» Directions for this task: All the data below needs to be retyped exactly as shown.

» Recorded data:
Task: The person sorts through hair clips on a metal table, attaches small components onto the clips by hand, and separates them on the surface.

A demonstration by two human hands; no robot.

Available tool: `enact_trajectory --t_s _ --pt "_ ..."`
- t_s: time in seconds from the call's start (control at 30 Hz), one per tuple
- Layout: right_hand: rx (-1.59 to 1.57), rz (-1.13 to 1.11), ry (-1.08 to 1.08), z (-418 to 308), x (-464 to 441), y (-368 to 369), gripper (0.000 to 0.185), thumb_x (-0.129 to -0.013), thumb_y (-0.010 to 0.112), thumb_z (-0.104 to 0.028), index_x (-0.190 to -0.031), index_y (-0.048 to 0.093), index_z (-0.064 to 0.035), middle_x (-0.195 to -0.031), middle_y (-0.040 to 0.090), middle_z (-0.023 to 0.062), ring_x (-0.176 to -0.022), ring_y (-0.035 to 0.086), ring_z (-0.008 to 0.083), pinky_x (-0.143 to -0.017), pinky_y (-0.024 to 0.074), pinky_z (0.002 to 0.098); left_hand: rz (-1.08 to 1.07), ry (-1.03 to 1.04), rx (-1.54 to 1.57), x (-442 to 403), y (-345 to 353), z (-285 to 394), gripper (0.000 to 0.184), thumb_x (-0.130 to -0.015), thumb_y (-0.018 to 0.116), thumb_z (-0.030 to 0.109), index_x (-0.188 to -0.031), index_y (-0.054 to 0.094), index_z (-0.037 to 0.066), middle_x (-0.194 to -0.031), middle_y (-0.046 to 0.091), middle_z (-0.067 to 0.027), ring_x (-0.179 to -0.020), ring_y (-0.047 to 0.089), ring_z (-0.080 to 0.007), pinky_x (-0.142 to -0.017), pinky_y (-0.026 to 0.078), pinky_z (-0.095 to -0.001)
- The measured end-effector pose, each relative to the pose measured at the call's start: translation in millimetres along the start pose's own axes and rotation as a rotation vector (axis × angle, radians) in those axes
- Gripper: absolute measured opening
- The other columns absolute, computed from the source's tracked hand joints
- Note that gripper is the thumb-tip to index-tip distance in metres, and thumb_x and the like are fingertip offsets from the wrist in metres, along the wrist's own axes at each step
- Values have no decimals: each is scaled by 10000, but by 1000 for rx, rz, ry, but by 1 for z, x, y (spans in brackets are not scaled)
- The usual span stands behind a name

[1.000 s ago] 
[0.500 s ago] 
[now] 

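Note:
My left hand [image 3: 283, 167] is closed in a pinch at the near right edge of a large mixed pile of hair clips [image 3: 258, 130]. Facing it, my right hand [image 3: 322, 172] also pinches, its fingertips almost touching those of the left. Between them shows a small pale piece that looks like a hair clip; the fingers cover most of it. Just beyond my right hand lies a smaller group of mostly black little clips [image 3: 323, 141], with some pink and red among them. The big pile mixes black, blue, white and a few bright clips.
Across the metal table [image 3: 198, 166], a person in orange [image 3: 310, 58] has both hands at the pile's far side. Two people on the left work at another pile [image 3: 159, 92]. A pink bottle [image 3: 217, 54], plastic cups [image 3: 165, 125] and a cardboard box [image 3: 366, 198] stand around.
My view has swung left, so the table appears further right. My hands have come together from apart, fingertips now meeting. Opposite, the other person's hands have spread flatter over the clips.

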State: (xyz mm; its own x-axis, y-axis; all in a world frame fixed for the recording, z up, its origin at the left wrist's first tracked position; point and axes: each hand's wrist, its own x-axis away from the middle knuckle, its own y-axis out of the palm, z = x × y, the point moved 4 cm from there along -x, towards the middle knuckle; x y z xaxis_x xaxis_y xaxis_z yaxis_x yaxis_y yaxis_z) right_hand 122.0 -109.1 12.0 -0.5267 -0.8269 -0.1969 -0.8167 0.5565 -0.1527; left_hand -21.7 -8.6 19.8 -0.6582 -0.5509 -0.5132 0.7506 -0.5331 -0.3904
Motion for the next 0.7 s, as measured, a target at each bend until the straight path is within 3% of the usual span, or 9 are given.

» Expected output:
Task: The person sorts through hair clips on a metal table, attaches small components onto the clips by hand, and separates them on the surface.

A demonstration by two human hands; no robot.

Available tool: `enact_trajectory --t_s _ --pt "_ ..."`
- t_s: time in seconds from the call's start (control at 30 Hz), one per tuple
- Layout: right_hand: rx (-1.59 to 1.57), rz (-1.13 to 1.11), ry (-1.08 to 1.08), z (-418 to 308), x (-464 to 441), y (-368 to 369), gripper (0.000 to 0.185), thumb_x (-0.129 to -0.013), thumb_y (-0.010 to 0.112), thumb_z (-0.104 to 0.028), index_x (-0.190 to -0.031), index_y (-0.048 to 0.093), index_z (-0.064 to 0.035), middle_x (-0.195 to -0.031), middle_y (-0.040 to 0.090), middle_z (-0.023 to 0.062), ring_x (-0.176 to -0.022), ring_y (-0.035 to 0.086), ring_z (-0.008 to 0.083), pinky_x (-0.143 to -0.017), pinky_y (-0.024 to 0.074), pinky_z (0.002 to 0.098); left_hand: rz (-1.08 to 1.07), ry (-1.03 to 1.04), rx (-1.54 to 1.57), x (-442 to 403), y (-345 to 353), z (-285 to 394), gripper (0.000 to 0.184), thumb_x (-0.130 to -0.015), thumb_y (-0.018 to 0.116), thumb_z (-0.030 to 0.109), index_x (-0.188 to -0.031), index_y (-0.054 to 0.094), index_z (-0.037 to 0.066), middle_x (-0.194 to -0.031), middle_y (-0.046 to 0.091), middle_z (-0.067 to 0.027), ring_x (-0.179 to -0.020), ring_y (-0.047 to 0.089), ring_z (-0.080 to 0.007), pinky_x (-0.142 to -0.017), pinky_y (-0.026 to 0.078), pinky_z (-0.095 to -0.001)
- The measured end-effector pose, each relative to the pose measured at the call's start: translation in millimetres along the start pose's own axes and rotation as a rotation vector (axis × angle, radians) in those axes
- Gripper: absolute measured opening
- The other columns absolute, computed from the source's tracked hand joints
- Note that gripper is the thumb-tip to index-tip distance in metres, and thumb_x and the like are fingertip offsets from the wrist in metres, along the wrist's own axes at each step
- Values have no decimals: each is scaled by 10000, but by 1000 for rx, rz, ry, but by 1 for z, x, y (spans in brackets are not scaled)
- The usual span stands behind a name

[1.000 s ago] 
[0.500 s ago] 
[now] 

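Note:
My left hand [image 3: 283, 167] is closed in a pinch at the near right edge of a large mixed pile of hair clips [image 3: 258, 130]. Facing it, my right hand [image 3: 322, 172] also pinches, its fingertips almost touching those of the left. Between them shows a small pale piece that looks like a hair clip; the fingers cover most of it. Just beyond my right hand lies a smaller group of mostly black little clips [image 3: 323, 141], with some pink and red among them. The big pile mixes black, blue, white and a few bright clips.
Across the metal table [image 3: 198, 166], a person in orange [image 3: 310, 58] has both hands at the pile's far side. Two people on the left work at another pile [image 3: 159, 92]. A pink bottle [image 3: 217, 54], plastic cups [image 3: 165, 125] and a cardboard box [image 3: 366, 198] stand around.
My view has swung left, so the table appears further right. My hands have come together from apart, fingertips now meeting. Opposite, the other person's hands have spread flatter over the clips.
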
State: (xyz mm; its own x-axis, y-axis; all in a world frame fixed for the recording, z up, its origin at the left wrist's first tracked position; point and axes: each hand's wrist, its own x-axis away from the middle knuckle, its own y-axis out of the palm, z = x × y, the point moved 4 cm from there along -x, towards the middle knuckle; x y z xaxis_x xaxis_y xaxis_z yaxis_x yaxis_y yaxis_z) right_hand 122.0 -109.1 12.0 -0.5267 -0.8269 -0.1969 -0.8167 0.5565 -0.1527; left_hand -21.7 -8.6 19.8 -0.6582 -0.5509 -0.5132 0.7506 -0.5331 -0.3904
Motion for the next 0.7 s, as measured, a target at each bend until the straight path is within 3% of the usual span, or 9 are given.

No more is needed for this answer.